Interpretive Summary:

Technical Abstract: The United States Department of Agriculture (USDA) has developed repellents and insecticides for the U.S. military since 1942. A small component of this research program has been aimed at the discovery of attractants that can be used to produce potent lures for haematophagous arthropods, especially medically important biting flies. Research on attractants in the late 1960s led to the discovery of L-lactic acid as one of the attractants for Aedes aegypti mosquitoes. In the mid and late 1990s, research involving multiple human volunteers led to the report of 277 compounds present on skin.
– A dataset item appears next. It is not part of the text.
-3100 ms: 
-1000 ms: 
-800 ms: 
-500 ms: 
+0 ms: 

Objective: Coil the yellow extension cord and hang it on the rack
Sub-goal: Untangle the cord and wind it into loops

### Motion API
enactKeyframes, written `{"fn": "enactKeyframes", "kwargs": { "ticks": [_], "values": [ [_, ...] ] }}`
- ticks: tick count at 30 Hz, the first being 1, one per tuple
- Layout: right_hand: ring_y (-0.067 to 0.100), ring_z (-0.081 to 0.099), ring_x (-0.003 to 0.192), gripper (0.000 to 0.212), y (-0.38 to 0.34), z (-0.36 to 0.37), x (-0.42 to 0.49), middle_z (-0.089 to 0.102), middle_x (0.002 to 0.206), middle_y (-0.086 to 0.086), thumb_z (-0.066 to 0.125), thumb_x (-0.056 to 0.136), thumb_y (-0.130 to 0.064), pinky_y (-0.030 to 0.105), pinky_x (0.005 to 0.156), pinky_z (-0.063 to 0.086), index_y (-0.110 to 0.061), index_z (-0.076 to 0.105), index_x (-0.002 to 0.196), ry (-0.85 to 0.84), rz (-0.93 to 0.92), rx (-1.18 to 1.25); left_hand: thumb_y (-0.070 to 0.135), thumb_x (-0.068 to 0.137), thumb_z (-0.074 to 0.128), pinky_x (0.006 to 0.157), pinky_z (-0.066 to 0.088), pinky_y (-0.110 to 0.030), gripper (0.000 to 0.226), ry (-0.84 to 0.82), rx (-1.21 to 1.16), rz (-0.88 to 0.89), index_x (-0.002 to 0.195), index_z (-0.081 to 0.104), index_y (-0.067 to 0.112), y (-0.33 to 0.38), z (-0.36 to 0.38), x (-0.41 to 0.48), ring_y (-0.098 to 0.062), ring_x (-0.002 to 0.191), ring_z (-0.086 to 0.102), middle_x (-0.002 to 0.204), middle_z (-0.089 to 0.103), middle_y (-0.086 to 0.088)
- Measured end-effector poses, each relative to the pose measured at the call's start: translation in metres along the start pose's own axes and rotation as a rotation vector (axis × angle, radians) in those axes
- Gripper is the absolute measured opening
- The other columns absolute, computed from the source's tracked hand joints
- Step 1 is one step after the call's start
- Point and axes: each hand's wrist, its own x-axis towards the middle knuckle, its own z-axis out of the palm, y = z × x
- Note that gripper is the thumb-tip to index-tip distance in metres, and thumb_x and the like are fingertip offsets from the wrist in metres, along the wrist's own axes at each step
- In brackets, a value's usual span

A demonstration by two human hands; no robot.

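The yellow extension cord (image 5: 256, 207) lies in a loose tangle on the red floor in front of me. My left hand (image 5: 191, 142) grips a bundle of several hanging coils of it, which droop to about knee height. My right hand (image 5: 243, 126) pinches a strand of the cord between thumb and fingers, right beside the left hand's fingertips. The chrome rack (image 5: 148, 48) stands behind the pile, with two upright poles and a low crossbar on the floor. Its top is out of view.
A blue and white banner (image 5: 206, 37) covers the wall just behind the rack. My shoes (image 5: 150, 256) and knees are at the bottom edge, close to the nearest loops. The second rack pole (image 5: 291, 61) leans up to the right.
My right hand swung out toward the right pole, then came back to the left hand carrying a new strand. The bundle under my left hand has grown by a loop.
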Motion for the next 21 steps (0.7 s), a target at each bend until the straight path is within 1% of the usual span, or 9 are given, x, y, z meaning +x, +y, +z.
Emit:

From the compounds identified in this research, mosquito attractant lures were developed and shown to be effective at trapping Ae. aegypti in laboratory bioassays. An unexpected finding from these studies occurred in 2000. It was discovered that some compounds made inhibited mosquito attraction to hosts that they would normally be attracted towards. These heterocyclic nitrogen compounds are present on human skin at trace levels; however, when larger quantities of these attraction-inhibitors are presented concurrently with human odors to mosquitoes in an olfactometer, they produce anosmia (inability to detect odors) and hyposmia (decreased ability to detect odors) in the test mosquitoes. This presentation will cover the research that led to this discovery of a novel means to deter mosquitoes from finding hosts.